TASK INSTRUCTIONS
Go through the material and copy every line in which "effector" appears.

DATASET EXTRACT
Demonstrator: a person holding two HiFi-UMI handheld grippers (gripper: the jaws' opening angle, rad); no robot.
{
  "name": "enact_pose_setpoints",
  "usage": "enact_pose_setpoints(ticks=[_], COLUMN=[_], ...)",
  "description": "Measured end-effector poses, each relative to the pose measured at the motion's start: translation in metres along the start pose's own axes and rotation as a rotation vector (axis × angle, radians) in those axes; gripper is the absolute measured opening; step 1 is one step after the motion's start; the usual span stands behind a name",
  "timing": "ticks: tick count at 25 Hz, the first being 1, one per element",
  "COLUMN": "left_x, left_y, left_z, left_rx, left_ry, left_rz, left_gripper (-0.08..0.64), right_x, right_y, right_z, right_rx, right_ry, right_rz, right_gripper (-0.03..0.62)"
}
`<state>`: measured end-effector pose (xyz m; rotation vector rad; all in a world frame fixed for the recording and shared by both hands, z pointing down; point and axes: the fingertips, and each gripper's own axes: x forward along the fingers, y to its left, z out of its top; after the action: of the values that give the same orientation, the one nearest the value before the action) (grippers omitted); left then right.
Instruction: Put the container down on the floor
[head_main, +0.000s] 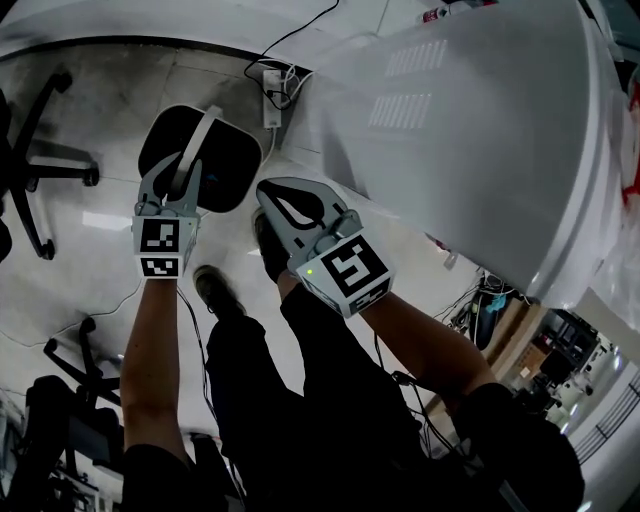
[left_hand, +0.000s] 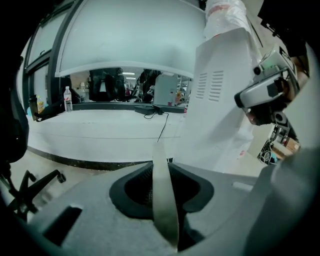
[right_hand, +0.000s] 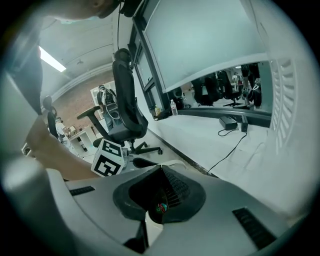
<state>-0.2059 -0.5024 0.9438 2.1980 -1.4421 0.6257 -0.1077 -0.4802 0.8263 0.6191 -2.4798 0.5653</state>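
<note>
The container (head_main: 225, 165) is a dark round tub hanging above the pale floor, with a white strip handle (head_main: 200, 140) running across it. My left gripper (head_main: 188, 172) is shut on that strip, which stands up between its jaws as the white strip (left_hand: 162, 195) in the left gripper view. My right gripper (head_main: 283, 205) is just right of the tub's edge. In the right gripper view a white piece (right_hand: 154, 229) sits pinched low between my right gripper (right_hand: 156, 220) jaws. The tub's dark edge (right_hand: 144, 163) shows beyond, beside the left gripper's marker cube (right_hand: 107, 159).
A tall white cabinet (head_main: 480, 130) stands close on the right. A power strip (head_main: 272, 95) with cables lies on the floor ahead. A chair base (head_main: 40, 175) is at the left. The person's shoes (head_main: 215, 290) are directly below. More cables (head_main: 490, 300) lie at the right.
</note>
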Motion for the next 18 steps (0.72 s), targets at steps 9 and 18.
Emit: enact_pose_setpoints(ticks=[9,18], left_x=[0.024,0.040], left_y=[0.001,0.006], left_z=[-0.023,-0.042], left_rx=[-0.006,0.002], left_ry=[0.011,0.036], left_rz=[-0.018,-0.014], left_gripper=[0.097,0.097], right_x=[0.007,0.010], right_y=[-0.005,-0.009], right_z=[-0.031,-0.050], right_rx=[0.046,0.072], right_ry=[0.025,0.041], right_rz=[-0.012,-0.020], right_gripper=[0.008,0.008])
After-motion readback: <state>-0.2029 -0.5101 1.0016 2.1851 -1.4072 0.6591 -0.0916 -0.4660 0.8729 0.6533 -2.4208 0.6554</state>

WRITTEN RESPONSE
  "description": "Measured end-effector poses, each relative to the pose measured at the motion's start: translation in metres along the start pose's own axes and rotation as a rotation vector (axis × angle, radians) in those axes; gripper is the absolute measured opening; step 1 is one step after the motion's start; the usual span stands behind a name",
`<state>`: measured end-effector pose (xyz m; rotation vector rad; all in a world frame fixed for the recording and shared by both hands, z pointing down; point and axes: the fingertips, and each gripper's own axes: x forward along the fingers, y to its left, z out of its top; after the action: of the values that give the same orientation, the one nearest the value before the action) (grippers omitted); left then right.

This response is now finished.